CEO Gqi Raoleka tells Engineering News that the project underlines PGE’s status as a fully-fledge IPP; a goal that seemed audacious when five black entrepreneurs established the company to participate as a junior sponsor of the 36 MW Solar CPV 1 project during the first public procurement round for renewables in South Africa in 2011.
More importantly for Raoleka, however, is that the project offers a tangible counterpoint to the cynicism that still surrounds the ecosystem that was created by government 15 years ago and which viewed the emergence of black IPPs as a key policy goal.
While few black IPPs have emerged, he argues that the ecosystem has been key to PGE’s development from what was then a minority black economic empowerment partner.
It provided the framework for the company to take ownership of CPV 1 and develop operational and maintenance capabilities.
It also fostered financial innovation that, for PGE, culminated in the pioneering R2.5-billion Sithala facility concluded last year with Nedbank, Norfund and the Industrial Development Corporation.
This arrangement helped facilitate its competitive bid for the Glencore Merafe Venture and is providing the capital base for PGE’s plan to expand its portfolio from what was 1 GW in 2022 to 5 GW by 2027.
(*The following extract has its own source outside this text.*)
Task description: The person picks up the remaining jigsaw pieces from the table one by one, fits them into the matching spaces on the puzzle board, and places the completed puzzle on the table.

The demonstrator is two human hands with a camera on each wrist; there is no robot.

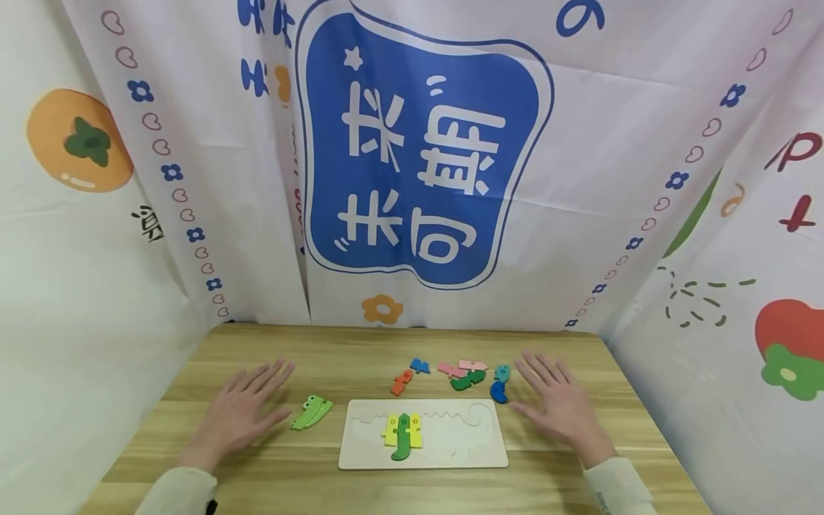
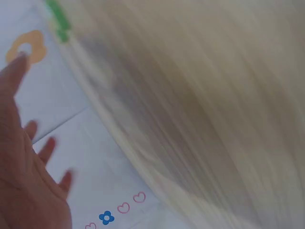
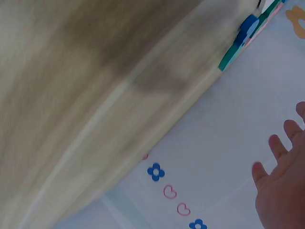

Today, the 100-employee company is a far larger, at times equal, partner in various renewables and battery projects procured by government, six of which reached financial close in the past 12 months.
In addition, the Sonvanger project indicates that the business has developed to the point where it has been able to bid independently, and successfully, for a private PPA against well-established IPPs, many of them multinationals.
“This project represents the culmination of the 15 years we have spent building a homegrown IPP organically, while partnering with top multinationals from the Middle East, from Europe, and from North America.
“This project, for us, represents the culmination of all of those learnings from working alongside the top IPPs and in understanding how to use the support provided by the government’s empowerment policies,” Raoleka says.
Even though the 195 000-panel project, which will be located on land leased from farmers near to the Free State town of Theunissen in the Masilonyana local municipality, is a private transaction, invaluable support was provided from the Strategic Integrated Projects and the Energy One Stop Shop.
These structures, Raoleka explains, helped PGE clear significant hurdles, particularly given that the Masilonyana local municipality, on to whose network the project needs to connect to wheel electricity, was facing significant governance and financial difficulties.
They also proved effective in assisting the company to navigate Eskom’s complex Interim Grid Capacity Allocation Rules.
Attention now turns to building the project on the 270-ha site over the coming 20 to 24 months.
In parallel, however, PGE is continuing to develop a portfolio of public and private projects in line with its vision of becoming a leading African IPP; a vision that is likely to require a broadening of PGE’s shareholding beyond its five entrepreneurial founders.